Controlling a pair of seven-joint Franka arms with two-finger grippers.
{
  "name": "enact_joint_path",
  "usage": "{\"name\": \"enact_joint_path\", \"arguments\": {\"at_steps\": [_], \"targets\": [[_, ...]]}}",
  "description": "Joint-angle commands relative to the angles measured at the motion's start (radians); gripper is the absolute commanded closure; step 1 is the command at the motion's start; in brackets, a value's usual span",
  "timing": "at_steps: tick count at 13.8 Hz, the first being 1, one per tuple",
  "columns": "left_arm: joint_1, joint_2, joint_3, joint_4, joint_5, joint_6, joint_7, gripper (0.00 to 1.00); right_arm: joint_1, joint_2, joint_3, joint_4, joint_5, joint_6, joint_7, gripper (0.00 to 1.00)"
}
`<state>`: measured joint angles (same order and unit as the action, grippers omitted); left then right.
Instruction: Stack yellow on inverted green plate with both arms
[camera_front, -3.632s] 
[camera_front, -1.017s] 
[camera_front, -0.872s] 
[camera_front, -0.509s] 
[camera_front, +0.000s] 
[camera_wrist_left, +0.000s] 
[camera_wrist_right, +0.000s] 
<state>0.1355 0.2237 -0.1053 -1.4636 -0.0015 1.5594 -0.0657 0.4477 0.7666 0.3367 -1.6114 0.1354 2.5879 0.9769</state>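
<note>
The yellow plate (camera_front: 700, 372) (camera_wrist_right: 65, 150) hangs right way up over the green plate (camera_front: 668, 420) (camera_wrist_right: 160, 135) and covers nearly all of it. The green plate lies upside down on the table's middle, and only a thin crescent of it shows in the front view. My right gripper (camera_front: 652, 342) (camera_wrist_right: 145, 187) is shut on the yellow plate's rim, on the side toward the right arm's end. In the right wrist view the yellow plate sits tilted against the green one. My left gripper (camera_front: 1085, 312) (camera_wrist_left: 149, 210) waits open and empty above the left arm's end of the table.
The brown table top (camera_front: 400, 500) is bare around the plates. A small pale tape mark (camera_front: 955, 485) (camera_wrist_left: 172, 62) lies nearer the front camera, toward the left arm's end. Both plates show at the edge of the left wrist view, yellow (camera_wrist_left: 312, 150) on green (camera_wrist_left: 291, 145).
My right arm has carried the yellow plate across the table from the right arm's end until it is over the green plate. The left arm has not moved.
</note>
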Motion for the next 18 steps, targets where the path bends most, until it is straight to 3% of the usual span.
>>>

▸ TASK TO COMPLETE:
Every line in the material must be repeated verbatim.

▸ RESULT BELOW:
Controlling a pair of seven-joint Franka arms with two-finger grippers.
{
  "name": "enact_joint_path",
  "usage": "{\"name\": \"enact_joint_path\", \"arguments\": {\"at_steps\": [_], \"targets\": [[_, ...]]}}",
  "description": "Joint-angle commands relative to the angles measured at the motion's start (radians); gripper is the absolute commanded closure; step 1 is the command at the motion's start; in brackets, a value's usual span",
  "timing": "at_steps: tick count at 13.8 Hz, the first being 1, one per tuple",
  "columns": "left_arm: joint_1, joint_2, joint_3, joint_4, joint_5, joint_6, joint_7, gripper (0.00 to 1.00); right_arm: joint_1, joint_2, joint_3, joint_4, joint_5, joint_6, joint_7, gripper (0.00 to 1.00)"
}
`<state>`: measured joint angles (same order and unit as the action, grippers omitted); left then right.
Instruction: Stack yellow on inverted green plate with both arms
[camera_front, -3.632s] 
[camera_front, -1.017s] 
[camera_front, -0.872s] 
[camera_front, -0.509s] 
[camera_front, +0.000s] 
[camera_wrist_left, +0.000s] 
[camera_wrist_right, +0.000s] 
<state>0.1355 0.2237 -0.1053 -1.4636 -0.0015 1.5594 -0.0657 0.4477 0.7666 0.3367 -1.6114 0.1354 2.5879 0.9769</state>
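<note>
The yellow plate (camera_front: 700, 372) (camera_wrist_right: 65, 150) hangs right way up over the green plate (camera_front: 668, 420) (camera_wrist_right: 160, 135) and covers nearly all of it. The green plate lies upside down on the table's middle, and only a thin crescent of it shows in the front view. My right gripper (camera_front: 652, 342) (camera_wrist_right: 145, 187) is shut on the yellow plate's rim, on the side toward the right arm's end. In the right wrist view the yellow plate sits tilted against the green one. My left gripper (camera_front: 1085, 312) (camera_wrist_left: 149, 210) waits open and empty above the left arm's end of the table.
The brown table top (camera_front: 400, 500) is bare around the plates. A small pale tape mark (camera_front: 955, 485) (camera_wrist_left: 172, 62) lies nearer the front camera, toward the left arm's end. Both plates show at the edge of the left wrist view, yellow (camera_wrist_left: 312, 150) on green (camera_wrist_left: 291, 145).
My right arm has carried the yellow plate across the table from the right arm's end until it is over the green plate. The left arm has not moved.
</note>
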Motion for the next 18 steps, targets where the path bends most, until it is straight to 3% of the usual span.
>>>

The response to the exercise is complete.